**Your goal**
Your output must be a faithful copy of the listing underneath.

**Data extract**
# # #

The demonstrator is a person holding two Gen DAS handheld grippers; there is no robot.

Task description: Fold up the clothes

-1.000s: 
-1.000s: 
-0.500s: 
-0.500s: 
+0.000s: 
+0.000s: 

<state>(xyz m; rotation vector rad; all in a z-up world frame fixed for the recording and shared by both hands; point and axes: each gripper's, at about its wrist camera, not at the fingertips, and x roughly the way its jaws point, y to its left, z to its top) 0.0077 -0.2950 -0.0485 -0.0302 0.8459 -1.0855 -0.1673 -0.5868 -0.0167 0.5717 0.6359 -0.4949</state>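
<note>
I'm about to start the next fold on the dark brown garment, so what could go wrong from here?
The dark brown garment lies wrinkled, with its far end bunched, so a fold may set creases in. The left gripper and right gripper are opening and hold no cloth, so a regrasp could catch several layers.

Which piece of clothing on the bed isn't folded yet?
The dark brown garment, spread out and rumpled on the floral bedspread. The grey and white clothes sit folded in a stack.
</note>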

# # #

**Task output**
The demonstrator is a person holding two Gen DAS handheld grippers; there is no robot.

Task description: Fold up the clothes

-1.000s: 
-1.000s: 
-0.500s: 
-0.500s: 
+0.000s: 
+0.000s: 

<state>(xyz m; rotation vector rad; all in a z-up world frame fixed for the recording and shared by both hands; point and axes: each gripper's, at about its wrist camera, not at the fingertips, and x roughly the way its jaws point, y to its left, z to its top) 0.0077 -0.2950 -0.0485 -0.0302 0.8459 -1.0855 -0.1673 -0.5868 -0.0167 0.5717 0.6359 -0.4949</state>
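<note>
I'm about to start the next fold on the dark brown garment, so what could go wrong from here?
The dark brown garment lies wrinkled, with its far end bunched, so a fold may set creases in. The left gripper and right gripper are opening and hold no cloth, so a regrasp could catch several layers.

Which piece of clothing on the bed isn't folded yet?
The dark brown garment, spread out and rumpled on the floral bedspread. The grey and white clothes sit folded in a stack.
</note>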

No additional output is expected.